View From a Height
Commentary from the Mile High City
Sunday, December 29, 2002
I've been reading V.S. Naipaul's Among the Believers, one of the main reasons he won the Nobel Prize for Literature last year. He starts off in Iran, in August 1979, before the hostages, and one gest the distinct sense of a revolution hijacked by Khomeini and the radicals. This is pretty much the story of every non-Anglospheric revolution, of course. The people in Teheran he interviews don't want a mullocracy. They're happy to see the return of core values, and hate the Shah, but most of them don't know what they want to take his place. Those that do, seem to want a Turkish-style system, without the military aspect. It's in Qom, city of the Ayatollahs, that the Committee for Public Safety takes over, and hijacks things.
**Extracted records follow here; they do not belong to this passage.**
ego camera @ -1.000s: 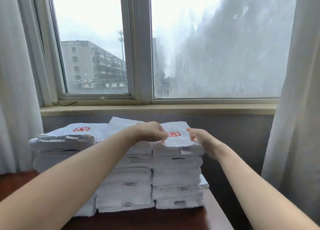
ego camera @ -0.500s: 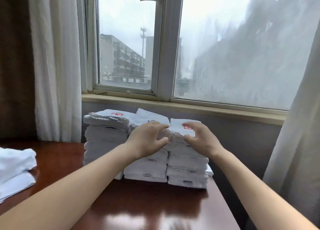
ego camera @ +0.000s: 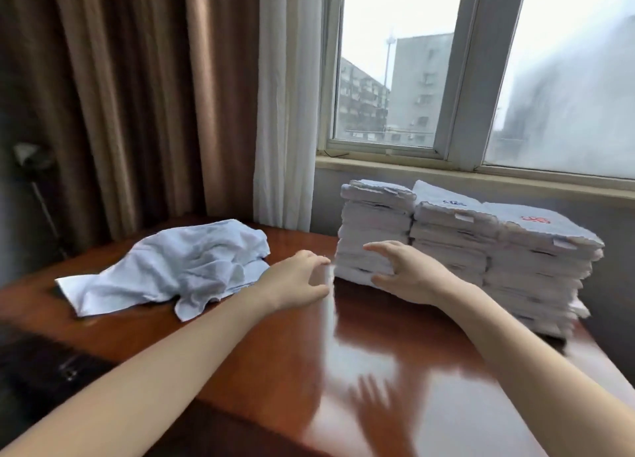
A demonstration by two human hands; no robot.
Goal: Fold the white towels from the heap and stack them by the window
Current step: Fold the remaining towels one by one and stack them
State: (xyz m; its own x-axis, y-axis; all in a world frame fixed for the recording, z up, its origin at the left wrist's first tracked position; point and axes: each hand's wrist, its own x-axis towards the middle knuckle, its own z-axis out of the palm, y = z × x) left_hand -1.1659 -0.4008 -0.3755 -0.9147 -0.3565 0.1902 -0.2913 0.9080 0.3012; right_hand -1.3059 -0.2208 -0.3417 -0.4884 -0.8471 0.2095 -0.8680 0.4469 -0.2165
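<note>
Folded white towels stand in three side-by-side stacks (ego camera: 481, 250) under the window (ego camera: 395, 78); the right stack's top towel shows a red emblem. A loose heap of white towels (ego camera: 171, 267) lies crumpled on the left of the brown table (ego camera: 275, 353). My left hand (ego camera: 295, 281) hovers above the table between heap and stacks, fingers loosely curled, holding nothing. My right hand (ego camera: 409, 274) is in front of the leftmost stack with fingers spread and empty; whether it touches the stack is unclear.
White sheer curtain (ego camera: 285, 112) and brown drapes (ego camera: 120, 95) hang behind the table at left. A window sill (ego camera: 446, 174) runs behind the stacks. A dark object with a metal clasp (ego camera: 65, 367) lies at the table's left edge.
Both hands have left the top of the stacks and come down and leftward. The view has swung left, bringing the loose heap into sight.
</note>
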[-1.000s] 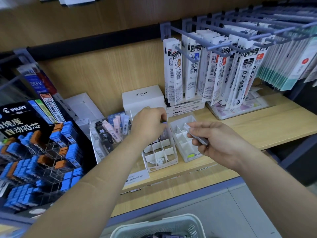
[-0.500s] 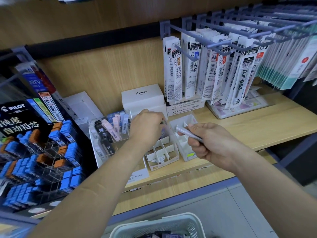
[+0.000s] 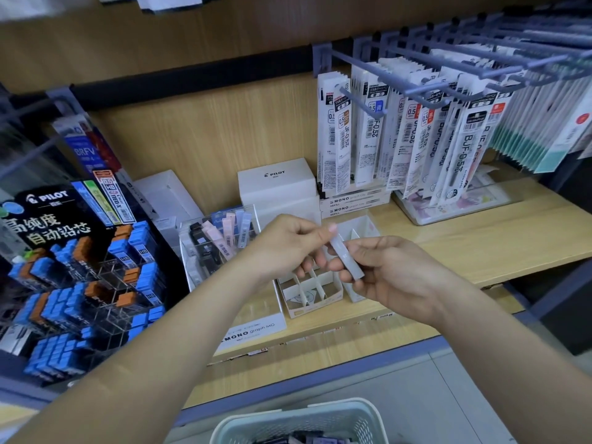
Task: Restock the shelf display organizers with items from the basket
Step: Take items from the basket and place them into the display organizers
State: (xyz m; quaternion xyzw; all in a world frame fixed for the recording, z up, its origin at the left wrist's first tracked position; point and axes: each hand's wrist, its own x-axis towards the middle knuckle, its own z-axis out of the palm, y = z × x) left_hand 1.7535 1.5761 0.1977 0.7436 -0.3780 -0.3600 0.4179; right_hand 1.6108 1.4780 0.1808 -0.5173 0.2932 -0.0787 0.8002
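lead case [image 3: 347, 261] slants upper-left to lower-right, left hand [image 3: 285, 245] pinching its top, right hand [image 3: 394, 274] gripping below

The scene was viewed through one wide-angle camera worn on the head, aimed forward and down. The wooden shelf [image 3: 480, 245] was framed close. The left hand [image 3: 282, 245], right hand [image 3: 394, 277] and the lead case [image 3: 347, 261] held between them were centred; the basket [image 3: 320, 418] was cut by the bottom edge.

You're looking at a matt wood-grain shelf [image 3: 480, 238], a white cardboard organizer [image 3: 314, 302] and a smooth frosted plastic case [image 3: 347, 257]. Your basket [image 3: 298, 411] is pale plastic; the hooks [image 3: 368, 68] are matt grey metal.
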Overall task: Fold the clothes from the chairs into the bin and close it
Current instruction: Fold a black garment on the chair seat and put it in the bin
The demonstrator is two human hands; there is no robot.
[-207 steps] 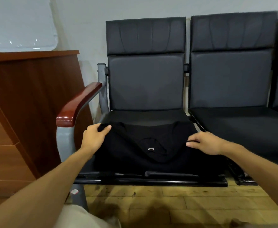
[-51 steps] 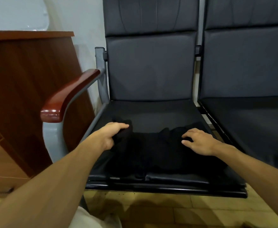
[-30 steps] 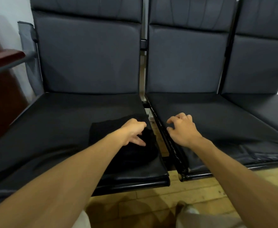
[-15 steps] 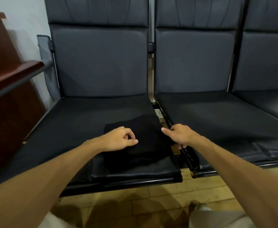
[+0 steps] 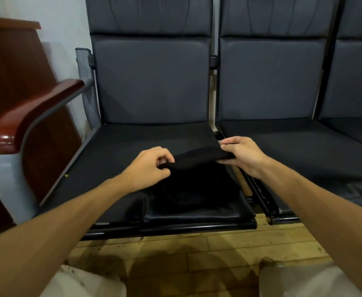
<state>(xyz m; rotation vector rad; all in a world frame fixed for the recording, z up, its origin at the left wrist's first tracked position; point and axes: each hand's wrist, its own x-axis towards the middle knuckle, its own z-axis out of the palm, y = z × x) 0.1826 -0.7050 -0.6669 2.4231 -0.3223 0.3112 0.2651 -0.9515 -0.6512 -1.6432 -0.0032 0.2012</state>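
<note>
Padded black chairs (image 5: pixel 268 78) stand in a row against a pale wall (image 5: pixel 62 18), their flat rectangular backs and seats covered in smooth, faintly glossy leatherette with stitched panels at the top. On the leftmost seat (image 5: pixel 122 144) lies a soft, matte black garment (image 5: pixel 197 187), folded into a rough square at the seat's front right part. Its far edge is raised off the cushion as a thick, rounded fold. The left hand (image 5: pixel 152 168) pinches the left end of that fold between curled fingers and thumb. The right hand (image 5: pixel 243 156) grips the right end, fingers above and thumb below, over the gap between two seats. A curved, polished reddish wood armrest (image 5: pixel 25 116) on a grey metal frame sits at left, beside a dark wood cabinet (image 5: pixel 14 67). Worn yellowish planks form the floor (image 5: pixel 197 247).
</note>
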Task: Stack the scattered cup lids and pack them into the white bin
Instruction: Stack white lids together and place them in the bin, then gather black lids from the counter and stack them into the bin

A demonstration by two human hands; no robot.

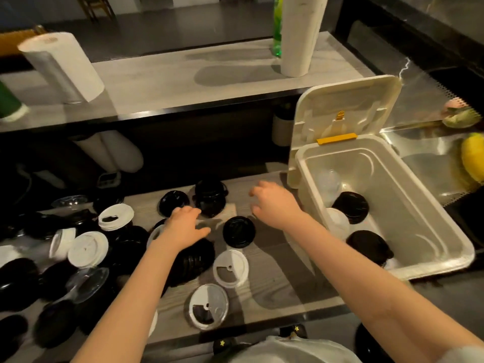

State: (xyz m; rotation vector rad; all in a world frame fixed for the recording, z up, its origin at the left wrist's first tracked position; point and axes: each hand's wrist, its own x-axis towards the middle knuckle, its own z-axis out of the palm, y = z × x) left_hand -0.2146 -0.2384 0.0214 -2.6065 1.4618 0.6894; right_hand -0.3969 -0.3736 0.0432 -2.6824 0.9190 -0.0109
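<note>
The cup lids (87, 248) are thin moulded plastic: light, a little springy, slick on the face, and likely to skid on the counter (275, 284) if pushed flat. The rim is the place to take one, thumb on one edge and fingers opposite. Once nested into a column they are best squeezed from the sides, since a loose column probably fans apart if tipped.

Most lie scattered over the left and middle of the counter. A single black lid (238, 231) lies between the two hands, and a short black stack (209, 197) sits beyond it. A white lid (230, 268) and a clear lid (208, 306) lie nearer the person. A toppled black column (193, 263) lies on its side under the left forearm. The white bin (432, 263) stands at the right with its hinged cover (345, 106) up; a few black and pale stacks lie in it.

The left hand (187, 226) reaches low over the counter, fingers stretched forward and thumb out to the side, gripping nothing. Its fingertips come down just beside the black stack, though blur hides whether they touch it. The right hand (275, 203) hovers above the counter near the bin's corner, fingers spread and loosely hooked like a claw, empty.
</note>
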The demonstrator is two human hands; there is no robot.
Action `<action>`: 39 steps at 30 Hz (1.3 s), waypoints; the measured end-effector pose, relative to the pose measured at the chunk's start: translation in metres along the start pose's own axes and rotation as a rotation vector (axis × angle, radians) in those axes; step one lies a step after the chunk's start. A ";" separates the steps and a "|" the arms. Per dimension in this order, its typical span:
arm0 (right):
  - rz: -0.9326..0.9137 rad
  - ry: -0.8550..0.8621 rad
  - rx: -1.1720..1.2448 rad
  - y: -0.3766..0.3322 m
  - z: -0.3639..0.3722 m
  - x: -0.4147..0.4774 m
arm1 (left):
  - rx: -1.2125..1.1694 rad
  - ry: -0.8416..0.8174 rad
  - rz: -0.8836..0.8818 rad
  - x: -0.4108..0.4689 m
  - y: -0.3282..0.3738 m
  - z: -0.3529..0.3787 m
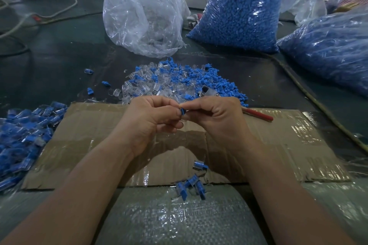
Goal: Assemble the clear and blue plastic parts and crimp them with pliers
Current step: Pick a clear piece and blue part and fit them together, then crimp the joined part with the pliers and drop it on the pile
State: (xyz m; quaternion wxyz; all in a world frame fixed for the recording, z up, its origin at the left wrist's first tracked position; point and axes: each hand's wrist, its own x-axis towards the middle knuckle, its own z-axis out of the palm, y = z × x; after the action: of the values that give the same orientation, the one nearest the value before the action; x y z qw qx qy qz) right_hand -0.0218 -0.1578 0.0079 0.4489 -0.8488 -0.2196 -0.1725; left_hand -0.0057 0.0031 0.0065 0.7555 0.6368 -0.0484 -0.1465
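Looking down from my head, I am pinching a blue part (182,111) between my left hand (151,119) and right hand (217,119), over the far edge of the cardboard (95,145). The fingers of both hands are curling tight round it. They are hiding whether a clear part is in there too, so I cannot tell. I judge I am fitting, not crimping. The pliers (257,115) are lying just behind my right hand, at the cardboard's far edge. Next I am needing the parts pushed fully home, then my right hand freed for the pliers.
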 end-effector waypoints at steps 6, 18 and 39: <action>0.256 0.001 -0.038 0.001 -0.015 0.003 | -0.068 0.015 -0.002 0.001 -0.001 0.000; 0.798 -0.288 -0.608 0.040 -0.058 0.004 | -0.097 0.060 0.005 0.003 -0.003 -0.002; 0.630 -0.047 -0.571 0.024 -0.058 0.007 | -0.125 0.065 0.038 0.003 -0.003 -0.002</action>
State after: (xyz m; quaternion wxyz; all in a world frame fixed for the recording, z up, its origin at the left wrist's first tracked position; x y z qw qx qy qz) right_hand -0.0085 -0.2172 0.0259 0.2215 -0.9684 0.0970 -0.0615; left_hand -0.0023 0.0040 0.0027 0.7976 0.5917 -0.0266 -0.1140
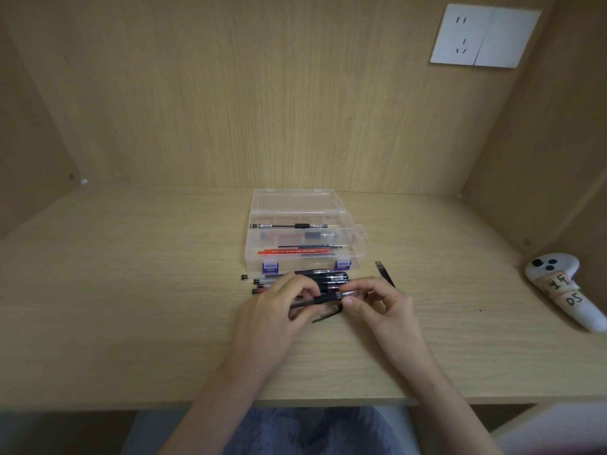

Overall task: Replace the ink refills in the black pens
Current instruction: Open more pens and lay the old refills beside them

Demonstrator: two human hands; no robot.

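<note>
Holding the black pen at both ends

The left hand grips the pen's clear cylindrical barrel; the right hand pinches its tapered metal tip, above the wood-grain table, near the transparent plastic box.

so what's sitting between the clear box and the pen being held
A cluster of pens lies side by side on the desk, between the clear plastic box and the held pen; the head view shows it.
</note>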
This suggests two things. First, Khomeini, not bin Laden, is the greater evil. He played the part of Lenin more closely that we know. He subverted a popular movement to get rid of a tyrant. He then turned his country into a base - the main base and patron - of a Revolution without borders of his own. He provided hope and inspiration, as well as logistical support, for radical Islam all over the globe. With unintended irony, his hanging judge is quoted as saying, "the communists will go on following their Lenin, we will follow our Khomeini." We should be harder on him than we are.


Second, maybe the Iranians will be able to get it right this time, since the leaders of the burgeoning rebellion seem pro-West, and not led by any -ology or -ism. We need them, and they need us more.